2018-03-13 Thread Michael Paquier

On Sat, Mar 10, 2018 at 01:52:56PM +0100, Tomas Vondra wrote:
> I agree with this sentiment - I don't think those flags are particularly
> helpful for client applications, and would vote +1 for removal.

OK, so I can see that we are moving to a consensus here.

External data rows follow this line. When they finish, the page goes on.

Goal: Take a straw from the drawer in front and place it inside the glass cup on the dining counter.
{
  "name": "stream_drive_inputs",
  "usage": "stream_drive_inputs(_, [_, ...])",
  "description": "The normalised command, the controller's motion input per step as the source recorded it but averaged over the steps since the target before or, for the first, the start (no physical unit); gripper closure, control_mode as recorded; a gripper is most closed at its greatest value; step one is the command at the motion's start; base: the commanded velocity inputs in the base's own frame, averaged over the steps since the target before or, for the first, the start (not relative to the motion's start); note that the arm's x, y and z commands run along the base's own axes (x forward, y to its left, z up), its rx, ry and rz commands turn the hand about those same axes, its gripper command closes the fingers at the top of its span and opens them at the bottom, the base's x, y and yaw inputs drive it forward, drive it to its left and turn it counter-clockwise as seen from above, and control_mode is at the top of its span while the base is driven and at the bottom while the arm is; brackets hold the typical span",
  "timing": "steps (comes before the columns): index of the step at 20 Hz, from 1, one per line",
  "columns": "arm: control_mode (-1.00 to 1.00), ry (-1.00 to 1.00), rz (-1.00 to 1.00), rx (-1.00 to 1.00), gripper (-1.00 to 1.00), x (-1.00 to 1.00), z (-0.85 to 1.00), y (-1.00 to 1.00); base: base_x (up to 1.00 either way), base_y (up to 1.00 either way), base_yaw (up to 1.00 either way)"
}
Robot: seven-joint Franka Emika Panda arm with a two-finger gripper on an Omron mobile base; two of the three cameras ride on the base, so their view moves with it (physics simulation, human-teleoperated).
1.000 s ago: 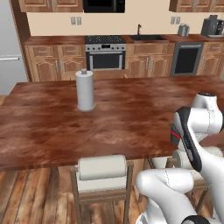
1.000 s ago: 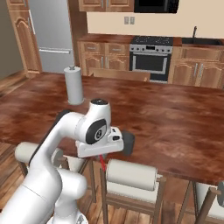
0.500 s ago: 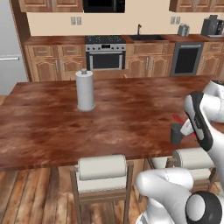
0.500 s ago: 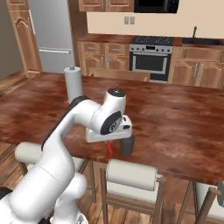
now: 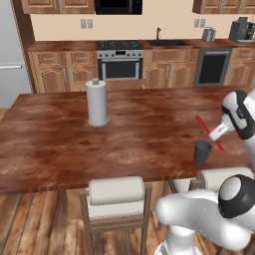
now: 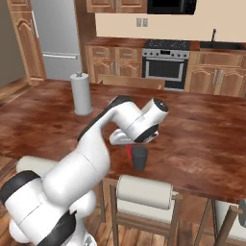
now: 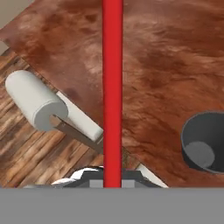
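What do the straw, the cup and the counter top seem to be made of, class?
Straw: probably plastic, plain matte red, no pattern.
Cup: dark grey and opaque, so it looks more like plastic or tinted glass; the look leaves it open.
Counter top: glossy reddish-brown wood, with mottled grain and a sheen.

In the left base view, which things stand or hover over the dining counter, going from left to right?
Tall white-grey paper towel roll → small dark grey glass cup → thin red straw, held tilted just above and to the right of the cup, all over the glossy reddish-brown dining counter.
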Motion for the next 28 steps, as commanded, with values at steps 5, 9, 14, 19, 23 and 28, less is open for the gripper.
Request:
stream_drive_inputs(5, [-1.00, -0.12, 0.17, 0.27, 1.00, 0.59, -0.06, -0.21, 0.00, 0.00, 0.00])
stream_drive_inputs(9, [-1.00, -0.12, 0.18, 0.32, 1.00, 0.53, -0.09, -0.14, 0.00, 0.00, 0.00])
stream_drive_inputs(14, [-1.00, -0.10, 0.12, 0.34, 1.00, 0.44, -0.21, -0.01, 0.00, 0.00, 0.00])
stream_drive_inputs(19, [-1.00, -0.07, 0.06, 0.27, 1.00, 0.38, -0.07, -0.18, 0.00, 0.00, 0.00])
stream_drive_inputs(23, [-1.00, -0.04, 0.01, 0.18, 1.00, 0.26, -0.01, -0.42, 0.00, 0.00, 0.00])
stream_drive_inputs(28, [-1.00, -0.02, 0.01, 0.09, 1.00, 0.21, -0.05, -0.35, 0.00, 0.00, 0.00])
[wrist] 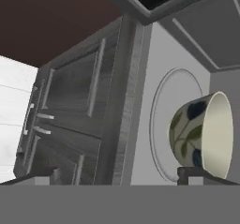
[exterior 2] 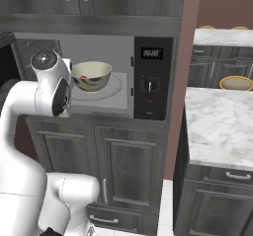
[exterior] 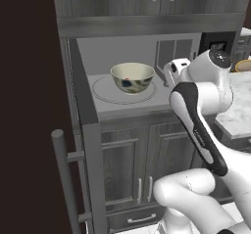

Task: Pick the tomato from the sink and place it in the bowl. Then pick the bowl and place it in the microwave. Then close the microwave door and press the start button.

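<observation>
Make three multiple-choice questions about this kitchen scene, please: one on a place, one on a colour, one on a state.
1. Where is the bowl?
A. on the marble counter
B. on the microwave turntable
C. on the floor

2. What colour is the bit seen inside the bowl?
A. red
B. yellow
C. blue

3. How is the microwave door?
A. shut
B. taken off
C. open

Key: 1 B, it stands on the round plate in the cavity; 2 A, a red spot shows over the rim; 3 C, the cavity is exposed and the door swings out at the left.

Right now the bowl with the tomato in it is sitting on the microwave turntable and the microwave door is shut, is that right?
Not quite: the microwave door is open, swung out to the left in the left base view. The bowl, with the tomato inside, does sit on the turntable.
</observation>
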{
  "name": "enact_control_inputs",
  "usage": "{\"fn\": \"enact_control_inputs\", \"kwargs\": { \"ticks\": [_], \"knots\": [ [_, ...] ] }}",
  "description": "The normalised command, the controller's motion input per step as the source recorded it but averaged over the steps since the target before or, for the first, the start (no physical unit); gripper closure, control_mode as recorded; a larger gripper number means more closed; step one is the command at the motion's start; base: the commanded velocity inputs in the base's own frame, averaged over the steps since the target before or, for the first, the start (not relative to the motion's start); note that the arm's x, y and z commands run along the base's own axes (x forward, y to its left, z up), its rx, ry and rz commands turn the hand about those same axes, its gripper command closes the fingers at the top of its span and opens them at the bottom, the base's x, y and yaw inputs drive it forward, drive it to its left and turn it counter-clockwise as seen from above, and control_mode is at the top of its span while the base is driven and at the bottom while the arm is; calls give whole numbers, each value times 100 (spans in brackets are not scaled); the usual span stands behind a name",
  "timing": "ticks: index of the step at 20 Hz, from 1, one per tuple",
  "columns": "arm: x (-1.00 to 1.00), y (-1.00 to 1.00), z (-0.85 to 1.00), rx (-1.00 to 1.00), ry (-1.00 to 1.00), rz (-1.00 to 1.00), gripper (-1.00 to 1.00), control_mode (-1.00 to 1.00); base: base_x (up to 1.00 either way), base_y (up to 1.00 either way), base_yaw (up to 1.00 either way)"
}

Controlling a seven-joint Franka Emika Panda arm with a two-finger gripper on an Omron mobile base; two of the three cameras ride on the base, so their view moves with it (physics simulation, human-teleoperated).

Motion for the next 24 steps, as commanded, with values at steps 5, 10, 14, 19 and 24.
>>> {"fn": "enact_control_inputs", "kwargs": {
  "ticks": [5,10,14,19,24],
  "knots": [
    [-100,0,50,1,14,0,-100,-100,0,0,0],
    [-100,1,54,0,16,6,-100,-100,0,0,0],
    [-100,3,38,0,7,12,-100,-100,0,0,0],
    [-100,54,7,0,-21,5,-100,-100,0,0,0],
    [-100,66,1,0,-36,0,-100,-100,0,0,0]
  ]
}}
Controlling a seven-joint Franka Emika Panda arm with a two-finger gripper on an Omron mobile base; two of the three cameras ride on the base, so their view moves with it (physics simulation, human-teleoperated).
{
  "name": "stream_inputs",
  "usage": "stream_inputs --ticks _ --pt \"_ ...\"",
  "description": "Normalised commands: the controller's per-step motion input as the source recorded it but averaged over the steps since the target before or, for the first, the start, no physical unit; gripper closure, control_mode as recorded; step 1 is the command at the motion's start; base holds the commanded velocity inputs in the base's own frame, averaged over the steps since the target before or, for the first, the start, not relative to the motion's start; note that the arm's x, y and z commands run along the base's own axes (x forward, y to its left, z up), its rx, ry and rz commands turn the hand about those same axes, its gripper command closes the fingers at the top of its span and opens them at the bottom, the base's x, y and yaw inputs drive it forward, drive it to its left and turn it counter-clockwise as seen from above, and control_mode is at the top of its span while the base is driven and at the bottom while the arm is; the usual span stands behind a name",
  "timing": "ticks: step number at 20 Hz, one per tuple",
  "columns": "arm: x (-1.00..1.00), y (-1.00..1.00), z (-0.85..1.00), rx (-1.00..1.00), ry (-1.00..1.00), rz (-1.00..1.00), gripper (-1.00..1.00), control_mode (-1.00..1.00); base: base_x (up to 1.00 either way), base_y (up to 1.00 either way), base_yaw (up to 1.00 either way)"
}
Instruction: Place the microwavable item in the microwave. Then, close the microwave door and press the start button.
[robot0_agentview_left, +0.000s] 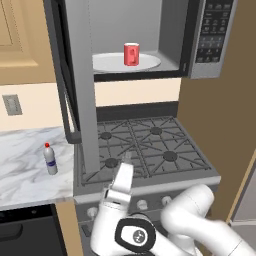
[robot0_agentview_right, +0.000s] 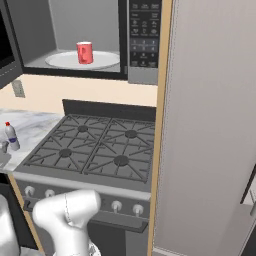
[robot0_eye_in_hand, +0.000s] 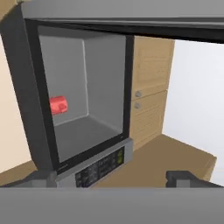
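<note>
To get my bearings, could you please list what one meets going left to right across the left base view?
Wall outlet → small bottle → open microwave door → red cup on the turntable → keypad panel.

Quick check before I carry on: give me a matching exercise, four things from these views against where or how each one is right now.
Things:
1. cup
2. bottle
3. door
4. keypad

States:
A. on the marble counter, left of the stove
B. swung open to the left
C. upright on the turntable
D. on the microwave's right front

Pairs: 1-C, 2-A, 3-B, 4-D
</note>
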Motion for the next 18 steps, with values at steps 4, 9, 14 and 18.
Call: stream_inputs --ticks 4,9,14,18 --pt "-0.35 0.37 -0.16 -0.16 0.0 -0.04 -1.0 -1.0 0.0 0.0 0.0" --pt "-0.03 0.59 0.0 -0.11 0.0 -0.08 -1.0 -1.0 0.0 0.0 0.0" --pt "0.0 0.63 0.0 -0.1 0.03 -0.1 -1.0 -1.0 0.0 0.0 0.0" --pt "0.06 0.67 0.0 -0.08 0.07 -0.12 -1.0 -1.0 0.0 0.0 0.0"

> For the other flags we would probably need to test what impact would it
> have (e.g. table with no indexes, many indexes on other tables, and
> something calling get_relation_info a lot). But this patch proposes to
> remove only relhaspkey.

Yes, you are right here.  Peter, would you do that within this commit
fest or not?  As we are half-way through the commit fest, we could also
cut the apple in half and just remove relhaspkey for now as that's a
no-brainer.  So I would suggest to just do the latter and consider this
patch as done.

Attached is a rebased patch, there were some conflicts in pg_class.h by
the way.
--
Michael
From 1601b84f9ef2e8d0467b109c0b1d3df435edb59a Mon Sep 17 00:00:00 2001
From: Michael Paquier 
Date: Wed, 14 Mar 2018 14:46:43 +0900
Subject: [PATCH] Remove pg_class.relhaspkey

It's not used for anything internally, and it can't be relied on for
external uses, so it can just be removed.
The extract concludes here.